The Glass Teat - essays of opinion on the subject of television
Page 27
But that’s hardly an isolated dichotomy. Reagan finally gets around to having an ecological conference, to discuss how much longer we’ll be polluting the state (not to mention the entire planet), and for two days we are bombarded with much high-flown political-sounding rhetoric intended to convince us that The Gipper is finally hip to the peril. He’ll do things, he says. He’ll take steps. And the very next day my TV set shows me the resumption of oil drilling in the Santa Barbara channel. Those poor slobs living out there dash out in fishing boats to prevent the oil company from hauling in their platform, and Reagan is still mulching about saying he’s going to save the land. Because oil leases mean heavy sugar to the state and federal governments, and you know the oil lobby isn’t going to let death and destruction get in the way of their showing a profit on their ledgers.
And the bill to double the income tax deduction for individuals is defeated soundly, but the oil men get another oil depletion allowance.
And TV news is primarily Establishment-oriented, but Spiro attacks them for being in any way fair to the dissent movement. To the resounding support of the Great American Masses.
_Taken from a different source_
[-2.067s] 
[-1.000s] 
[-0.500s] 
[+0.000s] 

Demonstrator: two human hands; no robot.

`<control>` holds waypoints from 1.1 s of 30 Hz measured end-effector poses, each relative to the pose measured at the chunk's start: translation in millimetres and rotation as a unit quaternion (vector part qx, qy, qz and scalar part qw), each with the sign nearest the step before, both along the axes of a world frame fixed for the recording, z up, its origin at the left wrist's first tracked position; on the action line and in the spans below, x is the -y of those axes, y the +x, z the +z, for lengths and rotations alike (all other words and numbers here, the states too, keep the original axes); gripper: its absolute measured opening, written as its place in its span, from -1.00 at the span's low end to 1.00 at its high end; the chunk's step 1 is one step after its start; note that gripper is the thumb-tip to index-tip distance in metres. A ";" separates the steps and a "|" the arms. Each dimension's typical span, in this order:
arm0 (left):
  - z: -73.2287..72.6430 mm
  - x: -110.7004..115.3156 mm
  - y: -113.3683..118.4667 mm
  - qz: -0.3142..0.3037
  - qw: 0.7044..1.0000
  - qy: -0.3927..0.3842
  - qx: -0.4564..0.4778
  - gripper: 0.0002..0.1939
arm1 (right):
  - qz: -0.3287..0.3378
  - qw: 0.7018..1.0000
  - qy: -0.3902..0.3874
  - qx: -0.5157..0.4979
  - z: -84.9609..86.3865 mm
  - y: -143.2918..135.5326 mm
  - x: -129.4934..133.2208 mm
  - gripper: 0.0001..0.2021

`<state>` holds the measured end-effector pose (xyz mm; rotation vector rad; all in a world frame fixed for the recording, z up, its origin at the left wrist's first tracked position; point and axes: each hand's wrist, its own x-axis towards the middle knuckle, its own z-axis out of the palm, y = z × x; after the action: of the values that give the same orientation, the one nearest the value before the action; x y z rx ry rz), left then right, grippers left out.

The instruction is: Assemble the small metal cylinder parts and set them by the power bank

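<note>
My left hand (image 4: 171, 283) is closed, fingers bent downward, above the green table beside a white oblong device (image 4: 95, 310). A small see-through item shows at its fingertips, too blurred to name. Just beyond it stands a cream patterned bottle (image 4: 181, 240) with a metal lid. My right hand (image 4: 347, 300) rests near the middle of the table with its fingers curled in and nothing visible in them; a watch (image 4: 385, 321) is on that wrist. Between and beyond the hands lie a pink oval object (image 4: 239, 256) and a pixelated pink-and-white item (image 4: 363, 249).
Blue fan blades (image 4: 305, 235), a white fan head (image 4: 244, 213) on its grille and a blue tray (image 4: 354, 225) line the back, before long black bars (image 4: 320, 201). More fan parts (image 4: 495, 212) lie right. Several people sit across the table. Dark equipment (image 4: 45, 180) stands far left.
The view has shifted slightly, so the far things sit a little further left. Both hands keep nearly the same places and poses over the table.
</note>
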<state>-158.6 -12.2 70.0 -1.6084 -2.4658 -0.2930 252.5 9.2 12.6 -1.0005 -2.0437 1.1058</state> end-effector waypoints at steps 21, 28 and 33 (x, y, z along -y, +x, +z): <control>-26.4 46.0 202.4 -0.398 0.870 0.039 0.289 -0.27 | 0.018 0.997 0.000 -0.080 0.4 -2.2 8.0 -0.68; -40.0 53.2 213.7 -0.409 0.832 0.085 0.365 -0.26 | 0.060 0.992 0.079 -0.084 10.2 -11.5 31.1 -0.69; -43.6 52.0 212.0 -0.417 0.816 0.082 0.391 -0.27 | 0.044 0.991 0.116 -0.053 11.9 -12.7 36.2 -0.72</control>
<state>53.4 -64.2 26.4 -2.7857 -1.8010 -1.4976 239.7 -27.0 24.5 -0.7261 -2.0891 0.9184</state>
And a soldier goes AWOL and finds sanctuary in a Unitarian church, and the Army brands the guy a traitor because he puked on the bayonet range when one of his buddies was told to “Kill Kill Kill” and he said he didn’t believe in killing, and they beat the shit out of him.
Oh, lemme tell ya. Crazy stuff.
The interesting thing about all this, of course, is that—among other serendipitous side-effects—almost every deep-rooted belief of Americana is being exploded into lies and confusion. So with everything they’ve ever accepted as rockbed fact being proved a fraud, television viewers are flocking in ever greater numbers to situation comedies, where the ideals and beliefs of their youths thirty and forty years ago are still maintained. They can watch Lucy and Petticoat and Green Acres and continue to believe that that life still exists. In some mythical terra incognita, they know not where.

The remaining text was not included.